At least 16 followers have died in custody, either from abuse or from hunger strikes, since the July ban, a Hong Kong-based group, the Information Center for Human Rights and Democracy, said.

In the latest case, 40-year-old practitioner Li Huixi was beaten to death April 21 by police in eastern Shandong province, who also cremated his body without first informing his family, the group said today. The government says detained practitioners have died from suicide or health problems, but not from official mistreatment.

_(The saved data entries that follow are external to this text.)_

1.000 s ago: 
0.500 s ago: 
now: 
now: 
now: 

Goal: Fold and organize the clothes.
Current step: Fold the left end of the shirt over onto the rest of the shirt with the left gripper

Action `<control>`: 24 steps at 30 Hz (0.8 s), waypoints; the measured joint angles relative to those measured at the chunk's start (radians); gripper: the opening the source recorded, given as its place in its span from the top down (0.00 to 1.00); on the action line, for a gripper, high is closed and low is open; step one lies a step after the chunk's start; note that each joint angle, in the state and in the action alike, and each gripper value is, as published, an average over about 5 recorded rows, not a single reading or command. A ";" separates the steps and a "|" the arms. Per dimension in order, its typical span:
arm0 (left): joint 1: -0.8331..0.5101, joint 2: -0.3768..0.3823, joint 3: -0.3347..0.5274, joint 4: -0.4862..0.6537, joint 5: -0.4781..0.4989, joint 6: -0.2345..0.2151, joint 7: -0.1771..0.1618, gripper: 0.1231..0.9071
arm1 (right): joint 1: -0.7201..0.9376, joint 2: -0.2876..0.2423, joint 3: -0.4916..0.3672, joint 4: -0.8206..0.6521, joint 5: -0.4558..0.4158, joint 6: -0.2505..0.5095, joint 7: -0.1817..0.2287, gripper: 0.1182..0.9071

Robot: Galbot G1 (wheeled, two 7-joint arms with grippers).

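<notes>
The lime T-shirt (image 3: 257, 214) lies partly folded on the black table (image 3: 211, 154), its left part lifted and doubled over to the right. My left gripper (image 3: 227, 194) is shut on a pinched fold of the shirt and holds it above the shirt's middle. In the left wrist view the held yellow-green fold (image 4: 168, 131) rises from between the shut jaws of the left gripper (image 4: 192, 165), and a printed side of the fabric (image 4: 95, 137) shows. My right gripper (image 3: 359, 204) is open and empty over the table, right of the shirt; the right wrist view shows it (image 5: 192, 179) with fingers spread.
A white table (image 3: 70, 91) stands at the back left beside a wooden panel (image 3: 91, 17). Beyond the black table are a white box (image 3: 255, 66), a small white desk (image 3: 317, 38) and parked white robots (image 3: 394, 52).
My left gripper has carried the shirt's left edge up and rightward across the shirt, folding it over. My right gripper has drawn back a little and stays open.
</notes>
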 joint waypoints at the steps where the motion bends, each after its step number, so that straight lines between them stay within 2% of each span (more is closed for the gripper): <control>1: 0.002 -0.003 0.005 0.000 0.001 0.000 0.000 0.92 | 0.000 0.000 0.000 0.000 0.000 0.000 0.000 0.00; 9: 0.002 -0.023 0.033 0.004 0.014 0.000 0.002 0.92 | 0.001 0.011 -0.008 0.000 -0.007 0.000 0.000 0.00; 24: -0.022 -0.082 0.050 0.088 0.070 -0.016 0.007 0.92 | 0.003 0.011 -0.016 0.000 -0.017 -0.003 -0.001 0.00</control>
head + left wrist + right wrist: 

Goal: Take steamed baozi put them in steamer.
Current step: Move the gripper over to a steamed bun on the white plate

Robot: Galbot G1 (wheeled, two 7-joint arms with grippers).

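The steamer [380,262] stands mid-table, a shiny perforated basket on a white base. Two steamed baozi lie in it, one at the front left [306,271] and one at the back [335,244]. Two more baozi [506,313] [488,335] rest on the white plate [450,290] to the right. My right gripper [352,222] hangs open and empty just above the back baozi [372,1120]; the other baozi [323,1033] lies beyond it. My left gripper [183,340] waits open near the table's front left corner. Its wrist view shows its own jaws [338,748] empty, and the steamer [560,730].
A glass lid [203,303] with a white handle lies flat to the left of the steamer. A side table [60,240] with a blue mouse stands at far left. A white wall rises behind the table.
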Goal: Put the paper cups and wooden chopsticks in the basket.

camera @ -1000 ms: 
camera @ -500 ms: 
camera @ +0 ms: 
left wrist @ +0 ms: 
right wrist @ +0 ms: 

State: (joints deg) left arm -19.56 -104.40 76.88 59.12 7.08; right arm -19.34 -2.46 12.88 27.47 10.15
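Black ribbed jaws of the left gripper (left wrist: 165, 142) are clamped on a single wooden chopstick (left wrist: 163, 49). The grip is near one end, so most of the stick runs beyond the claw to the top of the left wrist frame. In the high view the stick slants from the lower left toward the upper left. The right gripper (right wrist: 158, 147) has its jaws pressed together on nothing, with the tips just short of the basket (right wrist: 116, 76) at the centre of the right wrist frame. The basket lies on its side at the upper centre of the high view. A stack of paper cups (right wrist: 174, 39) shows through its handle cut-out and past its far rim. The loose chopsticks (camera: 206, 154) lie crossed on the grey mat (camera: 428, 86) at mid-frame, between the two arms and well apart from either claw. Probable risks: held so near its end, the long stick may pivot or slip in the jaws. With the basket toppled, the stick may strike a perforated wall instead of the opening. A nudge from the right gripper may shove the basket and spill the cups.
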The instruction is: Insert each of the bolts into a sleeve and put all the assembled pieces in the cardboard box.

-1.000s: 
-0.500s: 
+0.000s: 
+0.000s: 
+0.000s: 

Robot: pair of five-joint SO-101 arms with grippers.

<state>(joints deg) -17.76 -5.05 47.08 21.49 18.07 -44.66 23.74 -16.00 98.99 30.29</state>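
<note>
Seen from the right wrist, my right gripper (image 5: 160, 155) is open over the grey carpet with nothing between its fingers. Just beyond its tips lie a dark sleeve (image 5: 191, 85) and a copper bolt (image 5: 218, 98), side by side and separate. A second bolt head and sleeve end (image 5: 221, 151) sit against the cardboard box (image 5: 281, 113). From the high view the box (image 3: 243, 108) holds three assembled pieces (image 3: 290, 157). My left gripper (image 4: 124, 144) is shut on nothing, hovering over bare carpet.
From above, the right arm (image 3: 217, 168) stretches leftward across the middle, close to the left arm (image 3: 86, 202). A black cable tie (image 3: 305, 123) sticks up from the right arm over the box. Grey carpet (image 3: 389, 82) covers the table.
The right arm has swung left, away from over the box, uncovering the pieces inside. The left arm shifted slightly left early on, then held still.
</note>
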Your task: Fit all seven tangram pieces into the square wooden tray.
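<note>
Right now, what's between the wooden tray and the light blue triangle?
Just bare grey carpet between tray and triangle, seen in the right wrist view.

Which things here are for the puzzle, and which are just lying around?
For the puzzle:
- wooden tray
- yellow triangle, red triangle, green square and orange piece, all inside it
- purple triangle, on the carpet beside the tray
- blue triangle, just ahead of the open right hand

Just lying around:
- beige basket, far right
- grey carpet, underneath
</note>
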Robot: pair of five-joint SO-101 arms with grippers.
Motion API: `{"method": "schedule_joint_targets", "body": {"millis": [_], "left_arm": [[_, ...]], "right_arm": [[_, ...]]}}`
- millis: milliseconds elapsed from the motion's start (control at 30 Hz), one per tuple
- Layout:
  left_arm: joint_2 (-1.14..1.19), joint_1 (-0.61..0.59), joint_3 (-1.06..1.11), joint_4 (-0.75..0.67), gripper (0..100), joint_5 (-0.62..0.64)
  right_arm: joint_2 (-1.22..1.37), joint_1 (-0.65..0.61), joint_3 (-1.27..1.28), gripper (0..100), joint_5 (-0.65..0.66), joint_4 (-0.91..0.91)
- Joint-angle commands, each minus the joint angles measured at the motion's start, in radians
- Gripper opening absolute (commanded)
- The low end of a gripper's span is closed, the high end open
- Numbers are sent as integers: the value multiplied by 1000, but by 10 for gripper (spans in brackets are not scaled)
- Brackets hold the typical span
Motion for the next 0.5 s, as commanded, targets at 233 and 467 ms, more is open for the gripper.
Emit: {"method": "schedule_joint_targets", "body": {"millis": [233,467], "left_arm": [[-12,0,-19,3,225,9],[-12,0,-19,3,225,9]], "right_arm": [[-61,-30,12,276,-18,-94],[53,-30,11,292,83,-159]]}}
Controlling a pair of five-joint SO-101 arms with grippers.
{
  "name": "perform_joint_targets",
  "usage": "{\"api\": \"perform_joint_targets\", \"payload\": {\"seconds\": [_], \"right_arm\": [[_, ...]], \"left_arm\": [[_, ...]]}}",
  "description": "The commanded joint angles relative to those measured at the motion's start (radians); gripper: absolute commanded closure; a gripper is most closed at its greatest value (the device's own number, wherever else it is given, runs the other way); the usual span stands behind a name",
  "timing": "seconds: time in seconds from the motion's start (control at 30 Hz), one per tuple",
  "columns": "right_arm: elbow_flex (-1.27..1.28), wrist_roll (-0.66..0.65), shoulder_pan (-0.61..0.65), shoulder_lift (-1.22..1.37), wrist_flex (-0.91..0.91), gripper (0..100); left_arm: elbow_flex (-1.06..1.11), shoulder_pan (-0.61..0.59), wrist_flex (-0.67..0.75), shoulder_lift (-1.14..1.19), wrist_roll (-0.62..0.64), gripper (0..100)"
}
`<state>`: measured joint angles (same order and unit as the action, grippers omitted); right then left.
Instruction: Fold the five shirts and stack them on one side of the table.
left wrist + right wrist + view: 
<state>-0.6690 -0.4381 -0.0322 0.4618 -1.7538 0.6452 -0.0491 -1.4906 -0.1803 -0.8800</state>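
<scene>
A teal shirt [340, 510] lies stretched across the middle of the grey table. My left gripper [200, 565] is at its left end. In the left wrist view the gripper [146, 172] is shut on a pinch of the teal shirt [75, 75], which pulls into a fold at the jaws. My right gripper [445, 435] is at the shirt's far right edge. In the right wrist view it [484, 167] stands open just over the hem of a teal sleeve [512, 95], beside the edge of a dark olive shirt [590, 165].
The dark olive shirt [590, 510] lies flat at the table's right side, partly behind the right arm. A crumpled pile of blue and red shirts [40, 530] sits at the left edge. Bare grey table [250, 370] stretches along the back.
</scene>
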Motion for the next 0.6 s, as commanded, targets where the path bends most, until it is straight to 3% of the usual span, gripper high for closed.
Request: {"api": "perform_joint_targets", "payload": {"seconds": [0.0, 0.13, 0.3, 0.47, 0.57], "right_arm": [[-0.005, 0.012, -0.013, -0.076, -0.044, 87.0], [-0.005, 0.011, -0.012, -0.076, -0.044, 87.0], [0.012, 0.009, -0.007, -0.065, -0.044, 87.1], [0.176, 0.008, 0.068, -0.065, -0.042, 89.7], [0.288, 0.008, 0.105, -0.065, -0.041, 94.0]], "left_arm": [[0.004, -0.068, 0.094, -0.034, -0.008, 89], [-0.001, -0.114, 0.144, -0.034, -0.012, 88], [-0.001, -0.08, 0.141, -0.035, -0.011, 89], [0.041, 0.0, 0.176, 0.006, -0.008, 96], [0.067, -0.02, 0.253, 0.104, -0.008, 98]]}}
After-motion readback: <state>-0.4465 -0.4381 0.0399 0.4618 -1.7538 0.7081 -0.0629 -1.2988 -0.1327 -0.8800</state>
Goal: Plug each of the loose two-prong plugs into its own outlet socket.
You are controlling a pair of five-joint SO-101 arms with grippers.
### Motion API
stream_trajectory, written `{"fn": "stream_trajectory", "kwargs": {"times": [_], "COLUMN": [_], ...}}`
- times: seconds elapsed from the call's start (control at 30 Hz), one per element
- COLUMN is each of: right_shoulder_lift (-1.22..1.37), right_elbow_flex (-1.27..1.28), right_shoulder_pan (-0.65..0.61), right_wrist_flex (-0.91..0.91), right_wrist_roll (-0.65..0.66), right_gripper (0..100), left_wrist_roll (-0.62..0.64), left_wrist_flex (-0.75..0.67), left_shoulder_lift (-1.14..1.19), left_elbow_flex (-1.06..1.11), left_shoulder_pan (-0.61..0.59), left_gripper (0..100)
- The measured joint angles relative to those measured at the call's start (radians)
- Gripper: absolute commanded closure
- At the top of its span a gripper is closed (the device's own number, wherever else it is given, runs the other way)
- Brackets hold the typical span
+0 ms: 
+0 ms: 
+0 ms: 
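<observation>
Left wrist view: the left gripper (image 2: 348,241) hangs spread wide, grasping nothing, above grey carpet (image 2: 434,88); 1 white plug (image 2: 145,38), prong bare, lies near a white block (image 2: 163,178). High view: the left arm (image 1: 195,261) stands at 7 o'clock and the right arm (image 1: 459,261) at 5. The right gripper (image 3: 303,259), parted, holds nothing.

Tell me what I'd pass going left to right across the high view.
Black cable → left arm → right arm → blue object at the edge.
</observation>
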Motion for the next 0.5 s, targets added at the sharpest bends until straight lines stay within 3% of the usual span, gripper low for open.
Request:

Falun Gong attracted millions of followers with its blend of traditional beliefs, slow-motion exercises, and the ideas of founder Li Hongzhi, a former government grain clerk who now lives in New York. Followers say Falun Gong promotes health and good citizenship.

The government says Falun Gong is an evil cult that threatened public order and Communist Party rule and led 1,559 followers to their deaths.

In response to the suppression and a smear campaign in state media, Falun Gong followers have staged almost daily protests in Tiananmen Square -- a difficult feat in the most sensitive part of the tightly controlled capital.

Tuesday's demonstrations were larger than usual. Police rushed from one part of the square to another, putting a stop to the outbursts.

Protesters included all types of Chinese, evidence of the group's popularity: elderly women, young men, a man in a civil-servant's uniform.

The protests materialized swiftly. Much of the square was closed off early Tuesday so the Kazak defense minister could lay a wreath at the Monument to the People's Heroes in the plaza's heart. The protests erupted soon after the square reopened.